### Assigned task
Where "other" occurs in a line of the entries below, copy that line.

### Records supplied
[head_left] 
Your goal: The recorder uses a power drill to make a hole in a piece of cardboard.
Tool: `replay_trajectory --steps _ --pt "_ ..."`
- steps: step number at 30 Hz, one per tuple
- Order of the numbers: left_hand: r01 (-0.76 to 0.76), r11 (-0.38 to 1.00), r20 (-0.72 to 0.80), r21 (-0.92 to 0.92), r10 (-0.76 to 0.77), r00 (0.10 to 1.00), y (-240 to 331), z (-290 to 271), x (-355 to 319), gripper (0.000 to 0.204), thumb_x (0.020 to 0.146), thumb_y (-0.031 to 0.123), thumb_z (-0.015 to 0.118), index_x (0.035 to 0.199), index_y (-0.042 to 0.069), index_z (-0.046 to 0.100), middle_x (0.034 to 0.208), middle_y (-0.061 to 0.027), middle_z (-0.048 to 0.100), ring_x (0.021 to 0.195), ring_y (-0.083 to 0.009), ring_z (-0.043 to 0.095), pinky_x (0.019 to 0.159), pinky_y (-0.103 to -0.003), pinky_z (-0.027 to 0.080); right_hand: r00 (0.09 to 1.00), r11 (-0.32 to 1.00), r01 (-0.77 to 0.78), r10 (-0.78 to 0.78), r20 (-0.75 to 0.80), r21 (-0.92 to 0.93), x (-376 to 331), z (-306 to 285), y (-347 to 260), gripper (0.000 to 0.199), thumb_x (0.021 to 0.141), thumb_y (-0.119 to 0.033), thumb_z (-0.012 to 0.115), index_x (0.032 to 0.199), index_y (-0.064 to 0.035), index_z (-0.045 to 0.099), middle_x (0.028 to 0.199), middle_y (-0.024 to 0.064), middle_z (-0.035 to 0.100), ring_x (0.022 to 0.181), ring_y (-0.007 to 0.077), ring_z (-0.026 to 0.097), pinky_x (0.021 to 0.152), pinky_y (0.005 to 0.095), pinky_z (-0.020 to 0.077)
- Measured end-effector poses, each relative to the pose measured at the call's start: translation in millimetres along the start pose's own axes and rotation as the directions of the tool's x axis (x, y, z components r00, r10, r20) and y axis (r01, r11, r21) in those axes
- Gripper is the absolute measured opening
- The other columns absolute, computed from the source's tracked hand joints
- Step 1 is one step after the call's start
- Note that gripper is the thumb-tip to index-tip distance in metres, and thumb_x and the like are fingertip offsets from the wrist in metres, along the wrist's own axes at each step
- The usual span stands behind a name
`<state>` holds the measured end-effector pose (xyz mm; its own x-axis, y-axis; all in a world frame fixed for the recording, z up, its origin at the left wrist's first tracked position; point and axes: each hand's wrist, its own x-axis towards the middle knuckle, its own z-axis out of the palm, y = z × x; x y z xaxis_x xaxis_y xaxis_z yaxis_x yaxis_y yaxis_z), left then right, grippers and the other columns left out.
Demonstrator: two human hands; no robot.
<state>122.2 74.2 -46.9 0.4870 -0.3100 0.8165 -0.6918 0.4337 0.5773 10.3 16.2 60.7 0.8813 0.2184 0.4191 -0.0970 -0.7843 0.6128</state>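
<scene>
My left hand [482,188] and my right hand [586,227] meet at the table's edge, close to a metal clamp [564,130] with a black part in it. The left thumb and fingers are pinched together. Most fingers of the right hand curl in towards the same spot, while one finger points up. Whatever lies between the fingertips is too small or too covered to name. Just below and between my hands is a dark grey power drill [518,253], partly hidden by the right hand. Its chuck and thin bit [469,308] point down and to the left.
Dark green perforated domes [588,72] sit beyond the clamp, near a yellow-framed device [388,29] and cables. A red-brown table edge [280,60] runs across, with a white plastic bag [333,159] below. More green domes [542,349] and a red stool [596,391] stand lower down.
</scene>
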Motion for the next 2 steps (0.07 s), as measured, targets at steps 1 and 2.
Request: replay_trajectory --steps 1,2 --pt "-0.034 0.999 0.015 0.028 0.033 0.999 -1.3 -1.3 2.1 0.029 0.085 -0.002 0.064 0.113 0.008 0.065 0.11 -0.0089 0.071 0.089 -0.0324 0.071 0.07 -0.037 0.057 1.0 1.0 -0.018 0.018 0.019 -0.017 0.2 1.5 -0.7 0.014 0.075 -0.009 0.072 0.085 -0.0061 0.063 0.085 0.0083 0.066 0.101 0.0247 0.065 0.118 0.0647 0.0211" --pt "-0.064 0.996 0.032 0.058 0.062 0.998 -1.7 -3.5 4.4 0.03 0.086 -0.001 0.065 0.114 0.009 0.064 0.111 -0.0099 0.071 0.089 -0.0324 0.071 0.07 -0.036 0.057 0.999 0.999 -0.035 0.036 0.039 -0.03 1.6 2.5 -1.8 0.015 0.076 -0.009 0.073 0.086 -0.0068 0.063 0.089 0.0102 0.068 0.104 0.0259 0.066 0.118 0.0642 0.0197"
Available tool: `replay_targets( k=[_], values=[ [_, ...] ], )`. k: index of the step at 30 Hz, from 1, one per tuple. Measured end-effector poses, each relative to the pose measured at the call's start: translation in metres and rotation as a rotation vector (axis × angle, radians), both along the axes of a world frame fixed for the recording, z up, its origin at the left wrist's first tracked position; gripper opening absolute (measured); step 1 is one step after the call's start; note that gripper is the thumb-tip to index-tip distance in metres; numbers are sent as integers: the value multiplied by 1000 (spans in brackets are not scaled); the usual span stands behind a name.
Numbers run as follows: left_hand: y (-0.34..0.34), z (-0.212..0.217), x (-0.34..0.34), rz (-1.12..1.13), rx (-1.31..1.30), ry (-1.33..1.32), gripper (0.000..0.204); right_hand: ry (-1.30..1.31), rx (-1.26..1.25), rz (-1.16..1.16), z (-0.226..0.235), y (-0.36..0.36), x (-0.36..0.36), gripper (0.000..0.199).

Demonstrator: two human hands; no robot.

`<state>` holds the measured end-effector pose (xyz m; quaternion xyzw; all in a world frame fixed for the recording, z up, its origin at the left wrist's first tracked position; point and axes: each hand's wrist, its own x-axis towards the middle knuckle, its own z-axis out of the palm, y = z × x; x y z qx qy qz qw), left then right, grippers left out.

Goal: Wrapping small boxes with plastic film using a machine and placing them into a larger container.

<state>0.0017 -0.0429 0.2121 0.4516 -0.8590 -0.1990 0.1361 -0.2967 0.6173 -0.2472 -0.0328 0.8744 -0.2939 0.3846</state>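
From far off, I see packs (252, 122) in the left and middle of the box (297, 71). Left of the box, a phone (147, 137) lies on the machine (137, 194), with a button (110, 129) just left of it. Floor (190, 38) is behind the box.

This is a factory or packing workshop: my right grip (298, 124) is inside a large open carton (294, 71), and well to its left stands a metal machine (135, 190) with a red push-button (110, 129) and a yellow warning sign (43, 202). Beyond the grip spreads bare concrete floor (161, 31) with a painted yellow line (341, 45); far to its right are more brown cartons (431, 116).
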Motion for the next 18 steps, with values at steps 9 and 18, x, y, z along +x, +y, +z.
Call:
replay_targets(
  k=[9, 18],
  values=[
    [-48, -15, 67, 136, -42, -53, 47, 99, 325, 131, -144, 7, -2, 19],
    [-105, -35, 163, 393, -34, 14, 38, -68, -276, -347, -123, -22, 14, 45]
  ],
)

### Answer to the exercise
- The other columns absolute, computed from the source's tracked hand joints
`<state>` holds the measured end-effector pose (xyz mm; its own x-axis, y-axis; all in a world frame fixed for the recording, z up, its origin at the left wrist's first tracked position; point and axes: each hand's wrist, its own x-axis towards the middle knuckle, its own z-axis out of the palm, y = z × x; x y z xaxis_x xaxis_y xaxis_z yaxis_x yaxis_y yaxis_z), left then right, grippers and the other columns left out.

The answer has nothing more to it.